● WHAT YOU HAVE TO DO
Take the lines from the beginning of the data below through the line holding "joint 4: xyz" and return exactly those.

● SUPPLIED MATERIAL
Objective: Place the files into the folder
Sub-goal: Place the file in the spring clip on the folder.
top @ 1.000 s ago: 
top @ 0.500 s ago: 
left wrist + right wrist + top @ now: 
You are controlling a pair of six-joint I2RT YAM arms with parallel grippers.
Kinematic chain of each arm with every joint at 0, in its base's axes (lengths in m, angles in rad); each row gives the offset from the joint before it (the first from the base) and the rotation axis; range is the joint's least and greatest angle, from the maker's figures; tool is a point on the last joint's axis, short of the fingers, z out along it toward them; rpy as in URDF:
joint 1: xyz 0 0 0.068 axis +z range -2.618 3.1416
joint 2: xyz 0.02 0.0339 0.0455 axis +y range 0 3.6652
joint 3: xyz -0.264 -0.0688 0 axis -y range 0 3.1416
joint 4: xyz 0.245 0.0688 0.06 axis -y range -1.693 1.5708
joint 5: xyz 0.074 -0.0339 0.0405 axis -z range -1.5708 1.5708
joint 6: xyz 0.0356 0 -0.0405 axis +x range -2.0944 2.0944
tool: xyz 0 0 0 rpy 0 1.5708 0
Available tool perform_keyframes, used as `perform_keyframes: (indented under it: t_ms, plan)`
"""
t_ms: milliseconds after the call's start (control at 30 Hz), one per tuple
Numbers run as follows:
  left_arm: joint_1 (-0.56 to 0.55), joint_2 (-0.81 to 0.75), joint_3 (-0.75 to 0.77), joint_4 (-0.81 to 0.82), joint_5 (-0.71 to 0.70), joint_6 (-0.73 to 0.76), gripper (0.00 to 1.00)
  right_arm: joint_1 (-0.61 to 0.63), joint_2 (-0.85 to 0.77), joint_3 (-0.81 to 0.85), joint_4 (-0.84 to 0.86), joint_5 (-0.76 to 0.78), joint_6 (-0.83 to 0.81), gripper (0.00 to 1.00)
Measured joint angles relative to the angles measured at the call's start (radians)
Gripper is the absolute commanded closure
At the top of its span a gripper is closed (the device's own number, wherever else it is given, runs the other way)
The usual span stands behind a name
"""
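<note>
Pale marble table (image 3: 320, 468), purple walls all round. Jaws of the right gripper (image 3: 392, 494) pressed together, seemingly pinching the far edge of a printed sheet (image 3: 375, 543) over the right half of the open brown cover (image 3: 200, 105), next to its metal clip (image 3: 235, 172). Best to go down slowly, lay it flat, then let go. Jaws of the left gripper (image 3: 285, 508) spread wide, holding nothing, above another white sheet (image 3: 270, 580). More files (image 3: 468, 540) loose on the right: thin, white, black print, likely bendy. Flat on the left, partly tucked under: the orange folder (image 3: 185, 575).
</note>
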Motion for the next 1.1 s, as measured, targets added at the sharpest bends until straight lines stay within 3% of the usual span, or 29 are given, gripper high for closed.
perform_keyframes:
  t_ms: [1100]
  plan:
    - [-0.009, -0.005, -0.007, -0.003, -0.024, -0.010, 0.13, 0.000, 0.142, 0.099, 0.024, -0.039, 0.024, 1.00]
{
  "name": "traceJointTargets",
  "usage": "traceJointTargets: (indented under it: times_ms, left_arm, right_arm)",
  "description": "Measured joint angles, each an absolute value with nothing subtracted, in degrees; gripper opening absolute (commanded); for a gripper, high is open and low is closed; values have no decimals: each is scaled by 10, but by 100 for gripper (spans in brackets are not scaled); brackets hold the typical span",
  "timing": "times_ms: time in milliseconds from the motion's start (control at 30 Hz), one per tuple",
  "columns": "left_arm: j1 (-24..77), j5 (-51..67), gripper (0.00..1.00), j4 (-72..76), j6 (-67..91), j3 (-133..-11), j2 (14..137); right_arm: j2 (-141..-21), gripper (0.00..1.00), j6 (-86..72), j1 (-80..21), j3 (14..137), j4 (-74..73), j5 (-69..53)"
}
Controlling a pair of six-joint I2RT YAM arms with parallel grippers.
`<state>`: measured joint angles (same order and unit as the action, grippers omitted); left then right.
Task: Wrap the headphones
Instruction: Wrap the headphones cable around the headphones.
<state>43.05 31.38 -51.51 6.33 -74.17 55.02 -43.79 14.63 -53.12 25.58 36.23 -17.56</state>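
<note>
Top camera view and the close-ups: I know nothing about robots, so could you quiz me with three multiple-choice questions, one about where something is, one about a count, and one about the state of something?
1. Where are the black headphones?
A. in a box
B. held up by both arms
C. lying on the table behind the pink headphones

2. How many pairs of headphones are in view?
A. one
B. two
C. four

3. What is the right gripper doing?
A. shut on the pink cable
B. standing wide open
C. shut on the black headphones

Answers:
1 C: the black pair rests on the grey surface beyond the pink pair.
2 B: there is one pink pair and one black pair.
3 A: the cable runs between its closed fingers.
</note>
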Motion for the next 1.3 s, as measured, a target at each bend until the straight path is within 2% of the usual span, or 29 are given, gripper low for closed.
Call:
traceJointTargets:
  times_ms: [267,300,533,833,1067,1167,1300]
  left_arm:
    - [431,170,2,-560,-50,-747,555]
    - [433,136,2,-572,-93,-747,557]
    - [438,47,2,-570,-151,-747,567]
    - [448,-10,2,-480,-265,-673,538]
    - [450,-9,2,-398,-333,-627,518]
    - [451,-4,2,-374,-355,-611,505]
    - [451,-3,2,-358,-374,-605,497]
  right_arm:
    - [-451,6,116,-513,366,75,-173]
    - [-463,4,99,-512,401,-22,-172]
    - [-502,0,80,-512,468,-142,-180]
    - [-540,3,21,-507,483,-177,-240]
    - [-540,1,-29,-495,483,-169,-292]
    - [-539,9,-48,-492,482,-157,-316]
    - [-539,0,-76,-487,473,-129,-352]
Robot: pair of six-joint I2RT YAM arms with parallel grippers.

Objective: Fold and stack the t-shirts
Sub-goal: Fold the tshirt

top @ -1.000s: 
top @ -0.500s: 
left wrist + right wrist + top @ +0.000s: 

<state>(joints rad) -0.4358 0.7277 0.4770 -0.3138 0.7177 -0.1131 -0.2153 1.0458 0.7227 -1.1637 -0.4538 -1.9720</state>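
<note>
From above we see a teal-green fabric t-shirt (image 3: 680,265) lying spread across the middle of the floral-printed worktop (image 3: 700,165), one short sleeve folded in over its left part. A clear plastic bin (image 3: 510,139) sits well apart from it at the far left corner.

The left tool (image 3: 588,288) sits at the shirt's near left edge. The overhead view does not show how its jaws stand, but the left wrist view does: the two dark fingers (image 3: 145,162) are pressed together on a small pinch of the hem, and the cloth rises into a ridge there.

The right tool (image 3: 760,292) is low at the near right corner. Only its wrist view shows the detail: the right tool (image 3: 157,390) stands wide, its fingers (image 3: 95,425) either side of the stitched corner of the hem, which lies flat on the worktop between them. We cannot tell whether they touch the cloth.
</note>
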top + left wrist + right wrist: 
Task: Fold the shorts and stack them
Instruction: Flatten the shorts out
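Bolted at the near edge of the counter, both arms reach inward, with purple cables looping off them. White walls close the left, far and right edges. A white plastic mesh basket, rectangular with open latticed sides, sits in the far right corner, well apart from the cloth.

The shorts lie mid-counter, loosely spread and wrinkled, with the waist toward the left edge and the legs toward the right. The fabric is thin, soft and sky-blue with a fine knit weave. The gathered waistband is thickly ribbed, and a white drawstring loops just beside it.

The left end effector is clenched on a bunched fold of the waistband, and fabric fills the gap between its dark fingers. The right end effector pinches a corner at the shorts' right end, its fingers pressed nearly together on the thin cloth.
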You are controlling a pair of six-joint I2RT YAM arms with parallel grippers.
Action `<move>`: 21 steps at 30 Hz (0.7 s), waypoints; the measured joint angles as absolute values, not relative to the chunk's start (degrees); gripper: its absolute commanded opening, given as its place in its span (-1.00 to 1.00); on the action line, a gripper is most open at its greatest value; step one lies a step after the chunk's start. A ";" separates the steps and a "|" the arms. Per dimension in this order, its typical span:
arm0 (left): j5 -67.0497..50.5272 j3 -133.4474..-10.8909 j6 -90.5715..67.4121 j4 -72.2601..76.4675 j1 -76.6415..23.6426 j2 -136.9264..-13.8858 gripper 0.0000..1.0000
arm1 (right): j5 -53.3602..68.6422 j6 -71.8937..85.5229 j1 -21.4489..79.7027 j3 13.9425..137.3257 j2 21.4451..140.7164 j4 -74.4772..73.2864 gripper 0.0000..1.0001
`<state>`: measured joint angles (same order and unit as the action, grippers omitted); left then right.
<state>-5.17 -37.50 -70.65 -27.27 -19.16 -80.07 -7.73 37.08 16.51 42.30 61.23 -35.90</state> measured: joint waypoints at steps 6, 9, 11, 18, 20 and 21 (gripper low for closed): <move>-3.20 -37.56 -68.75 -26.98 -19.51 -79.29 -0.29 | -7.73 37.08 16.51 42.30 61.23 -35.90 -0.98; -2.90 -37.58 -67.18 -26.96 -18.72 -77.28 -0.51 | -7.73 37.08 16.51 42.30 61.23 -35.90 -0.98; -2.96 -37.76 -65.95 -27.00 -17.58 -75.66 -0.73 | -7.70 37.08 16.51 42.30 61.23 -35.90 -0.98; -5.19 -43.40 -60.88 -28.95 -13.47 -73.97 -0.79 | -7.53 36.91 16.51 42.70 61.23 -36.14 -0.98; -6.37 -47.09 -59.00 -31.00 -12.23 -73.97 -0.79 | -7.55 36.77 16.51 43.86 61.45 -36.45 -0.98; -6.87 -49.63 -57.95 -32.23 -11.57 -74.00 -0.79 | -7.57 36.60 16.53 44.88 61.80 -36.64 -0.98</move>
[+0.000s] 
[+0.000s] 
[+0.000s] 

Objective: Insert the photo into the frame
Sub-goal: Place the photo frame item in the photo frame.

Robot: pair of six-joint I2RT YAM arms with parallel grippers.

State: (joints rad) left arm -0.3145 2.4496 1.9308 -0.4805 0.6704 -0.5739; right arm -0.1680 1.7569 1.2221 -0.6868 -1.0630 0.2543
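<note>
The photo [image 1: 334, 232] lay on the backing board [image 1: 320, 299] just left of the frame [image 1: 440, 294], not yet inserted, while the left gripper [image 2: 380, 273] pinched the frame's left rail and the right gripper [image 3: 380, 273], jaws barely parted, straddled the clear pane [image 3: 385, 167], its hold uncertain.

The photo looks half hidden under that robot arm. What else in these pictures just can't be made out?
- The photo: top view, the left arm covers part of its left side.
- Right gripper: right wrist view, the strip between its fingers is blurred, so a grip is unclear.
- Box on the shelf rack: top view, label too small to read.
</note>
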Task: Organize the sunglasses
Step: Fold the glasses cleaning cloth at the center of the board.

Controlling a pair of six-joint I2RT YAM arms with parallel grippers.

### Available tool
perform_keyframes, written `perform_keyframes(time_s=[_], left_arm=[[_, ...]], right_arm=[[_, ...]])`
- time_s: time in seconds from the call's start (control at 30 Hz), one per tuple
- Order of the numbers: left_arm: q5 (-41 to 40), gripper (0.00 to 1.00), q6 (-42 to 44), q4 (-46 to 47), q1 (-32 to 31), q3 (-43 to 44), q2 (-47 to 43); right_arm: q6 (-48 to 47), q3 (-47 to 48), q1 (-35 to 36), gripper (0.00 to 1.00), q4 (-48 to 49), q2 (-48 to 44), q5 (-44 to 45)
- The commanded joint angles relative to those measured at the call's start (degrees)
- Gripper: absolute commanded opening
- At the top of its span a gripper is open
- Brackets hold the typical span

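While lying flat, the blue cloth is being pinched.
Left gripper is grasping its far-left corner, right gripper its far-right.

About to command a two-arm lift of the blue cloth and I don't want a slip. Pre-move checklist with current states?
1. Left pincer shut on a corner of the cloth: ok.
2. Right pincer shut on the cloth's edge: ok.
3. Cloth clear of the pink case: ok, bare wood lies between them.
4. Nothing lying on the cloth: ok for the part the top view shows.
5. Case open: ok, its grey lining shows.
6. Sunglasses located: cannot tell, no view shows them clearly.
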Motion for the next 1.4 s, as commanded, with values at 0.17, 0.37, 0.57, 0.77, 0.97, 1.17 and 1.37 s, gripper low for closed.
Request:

● REPLY
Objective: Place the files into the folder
Sub-goal: Place the file in the spring clip on the folder.
top @ 1.000 s ago: 
top @ 0.500 s ago: 
left wrist + right wrist + top @ now: 
You are controlling a pair of six-joint I2RT YAM arms with parallel grippers.
Kinematic chain of each arm with every joint at 0, in its base's axes (lengths in m, angles in rad); each row gives the offset from the joint before it (the first from the base) and the rotation axis; range is the joint's least and greatest angle, from the maker's figures; tool is a point on the last joint's axis, short of the fingers, z out along it toward them; rpy as in URDF:
joint 1: xyz 0 0 0.068 axis +z range -2.618 3.1416
joint 2: xyz 0.02 0.0339 0.0455 axis +y range 0 3.6652
joint 3: xyz -0.264 -0.0688 0 axis -y range 0 3.1416
joint 4: xyz 0.245 0.0688 0.06 axis -y range -1.693 1.5708

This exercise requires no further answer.